Topic: New to the Boards
My father-in-law was diagnosed with a Klatskin tumor the end of December 2011. He spent several days in the hospital with Pancreatitis (a complication of the ERCP), then developed Cholangitis because of the stent placed during the ERCP. His liver resection was January 11, 2012. It was a success! The surgeon removed his gallbladder, the common bile duct, and the right lobe of his liver. He found clear margins on both sides where the tumor was located.
His recovery was slow. He went home with a JP drain, his appetite was poor, and he lost 24 pounds. Just as we made headway in one area, something else would crop up. His surgeon finally recommended he eat 3,000 calories a day because his blood work showed malnutrition. It was very hard for him to eat much for months. 8 weeks after surgery, his incision reopened. It took another 2 months for that to close completely. In that time, he has slowly gained back about half of the weight that he'd lost.
We are just now starting appointments with the oncologist. The surgeon told us they wouldn't be able to do anything for him in the shape he was in right after surgery, so we just focused on his recovery.
We just received the results of his first post-surgery PET scan. Now he has an inoperable tumor on the top of his liver (between the liver and the diaphram), and a strand on the right side of his liver that the oncologist cannot identify. The tumor on the top of his liver is almost certainly cancer, because of the density. We are scheduled for a needle biopsy on Monday.

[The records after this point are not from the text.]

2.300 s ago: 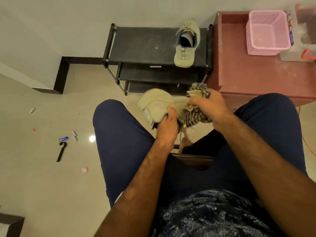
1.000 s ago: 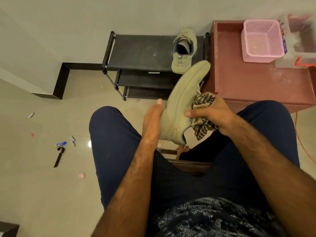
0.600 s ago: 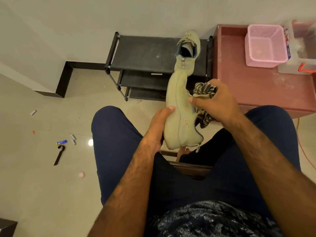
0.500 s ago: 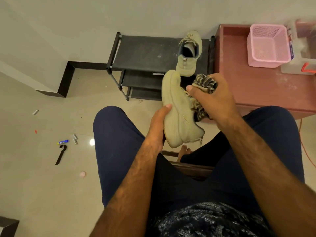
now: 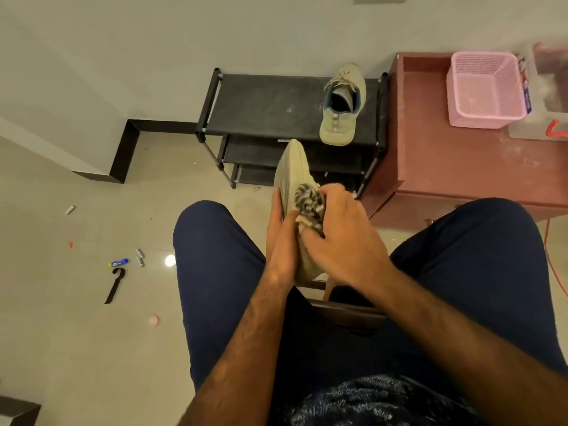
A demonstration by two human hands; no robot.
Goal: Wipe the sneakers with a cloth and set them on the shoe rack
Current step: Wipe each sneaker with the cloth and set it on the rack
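Observation:
I sit with an olive-tan sneaker (image 5: 292, 167) held between my knees, toe pointing away toward the rack. My left hand (image 5: 281, 241) grips its left side from below. My right hand (image 5: 341, 238) holds a bunched black-and-white striped cloth (image 5: 309, 201) and presses it against the sneaker's upper side. The heel end is mostly hidden under both hands. The matching sneaker (image 5: 341, 107) stands on the top shelf of the black shoe rack (image 5: 264, 106), at its right end, heel toward me.
A reddish-brown cabinet (image 5: 455, 167) stands right of the rack, with a pink plastic basket (image 5: 484, 87) on it. Small litter, a blue tube (image 5: 118, 262) and a black hook-shaped tool (image 5: 115, 285) lie on the tiled floor at left. A wooden stool edge (image 5: 344, 309) shows between my legs.
The sneaker has swung from upright with its sole facing me to lower, toe forward. My right hand has slid the cloth down from the sneaker's right side onto its middle.

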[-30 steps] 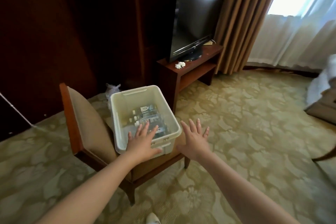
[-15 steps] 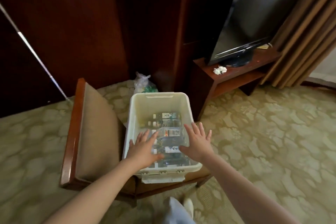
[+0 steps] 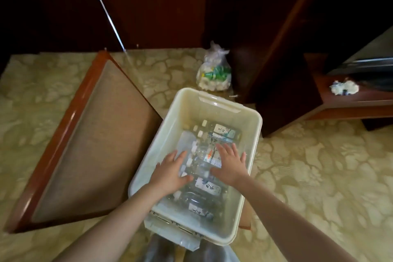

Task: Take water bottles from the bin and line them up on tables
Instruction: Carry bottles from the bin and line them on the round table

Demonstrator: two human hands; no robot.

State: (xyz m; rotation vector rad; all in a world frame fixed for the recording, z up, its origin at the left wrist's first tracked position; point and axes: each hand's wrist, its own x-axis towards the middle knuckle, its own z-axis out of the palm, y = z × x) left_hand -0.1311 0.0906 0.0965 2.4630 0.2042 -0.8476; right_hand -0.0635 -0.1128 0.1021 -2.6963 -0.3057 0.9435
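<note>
The reaching step is judged in hand. The left hand [image 3: 172,173] and right hand [image 3: 230,166], fingers spread and empty, are held over the water bottles [image 3: 207,187] laid in the bin [image 3: 212,108] at six o'clock; a bottle must next be gripped.

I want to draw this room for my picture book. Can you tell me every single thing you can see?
bin: one, cream-white, on the chair seat
water bottles: several, too overlapped to count, clear with white caps, lying inside the bin
chair: one, brown wood with tan padding, backrest left of the bin
plastic bag: one, clear with green and white things inside, on the carpet behind the bin
TV stand: one, reddish-brown wood, far right
TV: one, black, on the TV stand
white crumpled thing: one, on the TV stand
carpet: beige, patterned, covers the floor
hands: two, bare, left hand and right hand spread over the bottles
</note>
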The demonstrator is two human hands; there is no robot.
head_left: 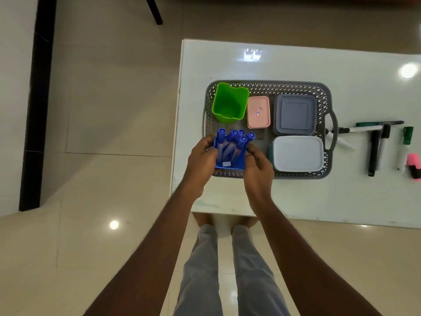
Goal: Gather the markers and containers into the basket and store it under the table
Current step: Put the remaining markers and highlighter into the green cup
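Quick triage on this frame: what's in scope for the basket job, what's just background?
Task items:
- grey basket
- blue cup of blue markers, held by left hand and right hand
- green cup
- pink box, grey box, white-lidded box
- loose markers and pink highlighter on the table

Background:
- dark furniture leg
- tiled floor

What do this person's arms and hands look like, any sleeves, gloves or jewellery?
Both forearms are bare, with no sleeves in view. The left hand and right hand wear no gloves, and no watch or ring is visible. Below them, light grey trousers cover the legs.
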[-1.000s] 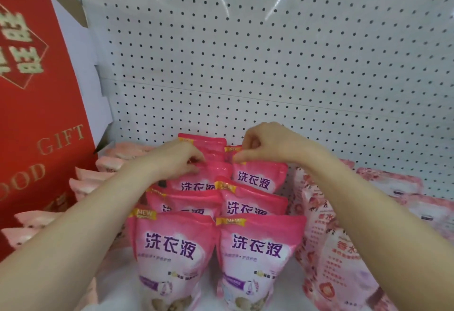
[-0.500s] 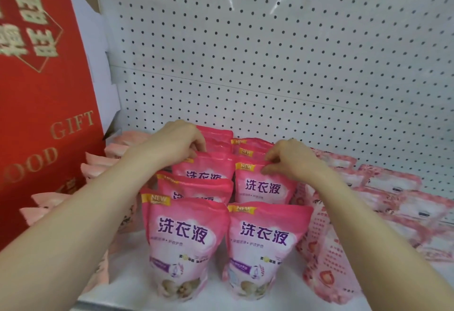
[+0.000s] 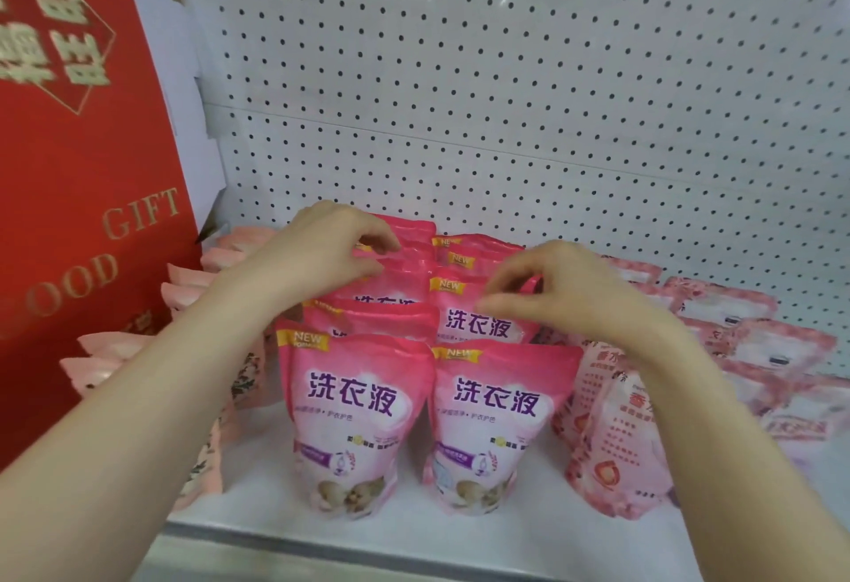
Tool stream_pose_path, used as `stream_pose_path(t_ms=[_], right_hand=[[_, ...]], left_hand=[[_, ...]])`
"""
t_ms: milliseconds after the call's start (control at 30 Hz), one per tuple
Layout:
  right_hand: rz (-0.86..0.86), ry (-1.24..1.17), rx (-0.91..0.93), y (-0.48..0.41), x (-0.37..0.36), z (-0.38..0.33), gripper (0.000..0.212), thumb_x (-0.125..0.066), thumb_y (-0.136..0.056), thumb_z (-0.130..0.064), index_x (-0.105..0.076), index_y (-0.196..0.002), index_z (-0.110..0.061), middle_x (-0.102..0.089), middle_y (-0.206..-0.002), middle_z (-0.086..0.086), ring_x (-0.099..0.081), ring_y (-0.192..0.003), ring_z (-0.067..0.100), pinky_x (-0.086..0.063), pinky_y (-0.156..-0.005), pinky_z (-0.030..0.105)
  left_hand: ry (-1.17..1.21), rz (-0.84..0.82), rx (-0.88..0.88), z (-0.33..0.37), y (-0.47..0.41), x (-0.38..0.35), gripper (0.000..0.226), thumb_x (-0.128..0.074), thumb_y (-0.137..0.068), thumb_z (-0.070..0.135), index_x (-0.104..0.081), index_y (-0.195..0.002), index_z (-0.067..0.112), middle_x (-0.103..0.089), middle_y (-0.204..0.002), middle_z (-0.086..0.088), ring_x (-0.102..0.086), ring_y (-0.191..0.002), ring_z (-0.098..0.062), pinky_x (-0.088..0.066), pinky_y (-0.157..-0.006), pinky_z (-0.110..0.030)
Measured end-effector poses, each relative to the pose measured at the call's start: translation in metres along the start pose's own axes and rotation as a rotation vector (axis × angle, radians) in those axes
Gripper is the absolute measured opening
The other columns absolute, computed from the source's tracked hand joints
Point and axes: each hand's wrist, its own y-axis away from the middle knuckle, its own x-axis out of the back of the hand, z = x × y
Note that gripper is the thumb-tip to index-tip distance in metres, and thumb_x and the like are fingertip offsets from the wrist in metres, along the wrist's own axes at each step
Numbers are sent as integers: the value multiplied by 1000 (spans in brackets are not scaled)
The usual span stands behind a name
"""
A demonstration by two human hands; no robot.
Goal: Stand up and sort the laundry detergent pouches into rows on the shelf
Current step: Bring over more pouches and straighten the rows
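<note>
Right hand (image 3: 559, 291) has been drawn forward to the 2nd pouch (image 3: 483, 326) on the shelf (image 3: 322, 535), its top seam pinched; a rear pouch (image 3: 414, 255) is gripped by the left hand (image 3: 322, 255). Soft, floppy contents are judged likely, so the stiff seams are best held.

Detergent pouches (image 3: 358, 397) at and below the left fingers (image 3: 379, 239) and right fingers (image 3: 499, 275): pink plastic film, smooth and glossy, crinkling at the top seals and catching light. Pegboard panel (image 3: 506, 98) behind the fingers is looking like white painted metal, sheen streaking across it. Gift box (image 3: 83, 195) left of the left fingers is showing matt red card, lettering glinting in gold foil. Shelf (image 3: 414, 540) below the fingers is reading smooth, white.
</note>
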Motion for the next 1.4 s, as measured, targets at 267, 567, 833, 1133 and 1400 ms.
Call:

My husband and I are in shock. We're trying to get our heads around this new information. We just had so much hope that it was out of his system and gone.
I mainly wanted to say "Hello" and offer to help with advice for caregivers who are looking for tips on helping a loved one recover from a liver resection. I found the discussion boards helpful when I was learning about cholangiocarcinoma, and came back every time we had a new hurdle during his recovery. I just imagine I'll be relying more heavily on them, and you all, with this new development.